◆ **Exercise**
Show the lines of the material that contain the word "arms".

◆ **Data block**

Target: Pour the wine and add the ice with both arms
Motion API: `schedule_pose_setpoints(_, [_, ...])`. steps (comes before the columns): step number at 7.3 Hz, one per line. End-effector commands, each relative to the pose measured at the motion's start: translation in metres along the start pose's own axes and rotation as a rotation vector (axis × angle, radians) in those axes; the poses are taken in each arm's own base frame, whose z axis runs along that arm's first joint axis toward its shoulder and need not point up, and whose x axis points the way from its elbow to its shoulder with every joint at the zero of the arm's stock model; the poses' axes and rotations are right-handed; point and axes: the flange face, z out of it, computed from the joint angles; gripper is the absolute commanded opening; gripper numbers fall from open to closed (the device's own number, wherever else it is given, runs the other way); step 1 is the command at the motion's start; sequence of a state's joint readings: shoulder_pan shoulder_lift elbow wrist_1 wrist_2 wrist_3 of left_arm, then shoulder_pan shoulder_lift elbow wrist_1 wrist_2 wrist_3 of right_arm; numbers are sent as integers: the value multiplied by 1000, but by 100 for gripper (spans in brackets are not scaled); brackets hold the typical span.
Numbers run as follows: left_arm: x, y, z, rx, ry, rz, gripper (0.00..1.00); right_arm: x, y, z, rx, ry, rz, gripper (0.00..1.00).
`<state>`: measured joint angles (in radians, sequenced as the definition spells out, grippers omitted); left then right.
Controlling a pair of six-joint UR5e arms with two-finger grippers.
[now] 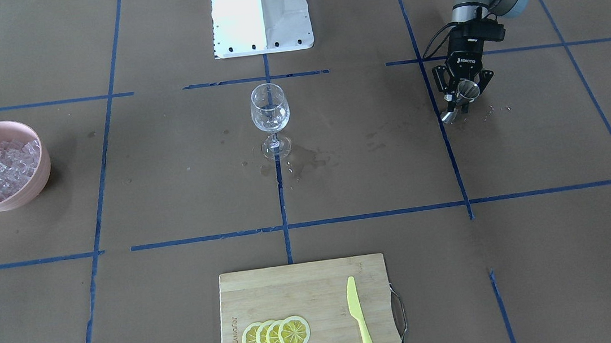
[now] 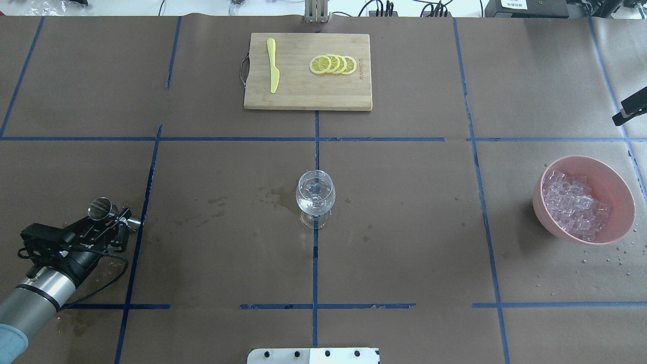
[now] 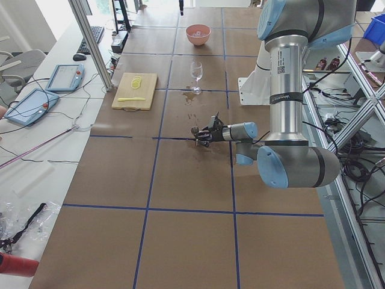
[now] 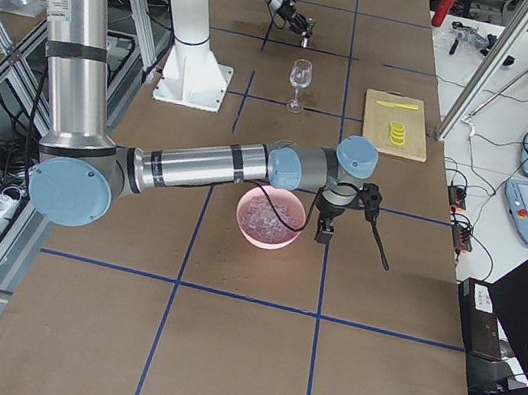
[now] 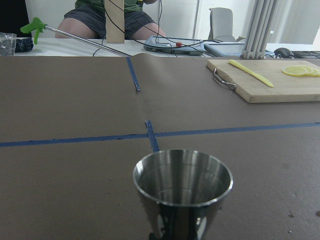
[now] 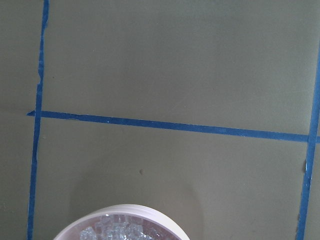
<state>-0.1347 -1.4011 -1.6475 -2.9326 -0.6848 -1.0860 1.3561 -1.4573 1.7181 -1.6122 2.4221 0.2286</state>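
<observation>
The left tool [image 1: 461, 99], clenched on a steel cup [image 5: 183, 192], should carry it level to the wine glass [image 1: 270, 119], well off to its side, then tip slowly. Whether the right tool [image 4: 348, 212] is grasping anything, I cannot tell.

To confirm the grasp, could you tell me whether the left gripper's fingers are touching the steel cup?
Touching: the front-facing view shows the left gripper clamping the steel cup between its fingers.

Right gripper [image 4: 349, 222] beside pink bowl [image 4: 263, 243] (ice [image 4: 263, 216] inside).
</observation>
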Motion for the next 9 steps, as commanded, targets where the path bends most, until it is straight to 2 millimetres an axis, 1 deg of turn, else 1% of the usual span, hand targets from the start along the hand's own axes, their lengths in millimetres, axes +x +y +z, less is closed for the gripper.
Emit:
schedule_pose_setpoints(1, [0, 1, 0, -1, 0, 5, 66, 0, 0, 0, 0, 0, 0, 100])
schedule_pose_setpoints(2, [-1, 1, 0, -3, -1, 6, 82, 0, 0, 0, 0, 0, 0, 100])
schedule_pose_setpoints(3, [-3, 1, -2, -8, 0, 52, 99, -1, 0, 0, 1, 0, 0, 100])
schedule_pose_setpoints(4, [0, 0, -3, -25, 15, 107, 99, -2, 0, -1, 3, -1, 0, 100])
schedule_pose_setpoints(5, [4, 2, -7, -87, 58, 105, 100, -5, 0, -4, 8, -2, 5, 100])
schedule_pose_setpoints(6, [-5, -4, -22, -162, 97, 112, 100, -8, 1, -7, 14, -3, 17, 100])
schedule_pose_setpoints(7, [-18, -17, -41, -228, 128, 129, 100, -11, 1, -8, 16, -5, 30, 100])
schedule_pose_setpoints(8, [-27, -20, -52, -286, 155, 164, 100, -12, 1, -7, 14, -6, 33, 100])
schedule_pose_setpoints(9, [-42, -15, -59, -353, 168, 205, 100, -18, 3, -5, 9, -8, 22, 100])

◆ **Reply**
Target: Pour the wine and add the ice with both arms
Controlling a pair of six-joint UR5e arms with two-finger grippers.

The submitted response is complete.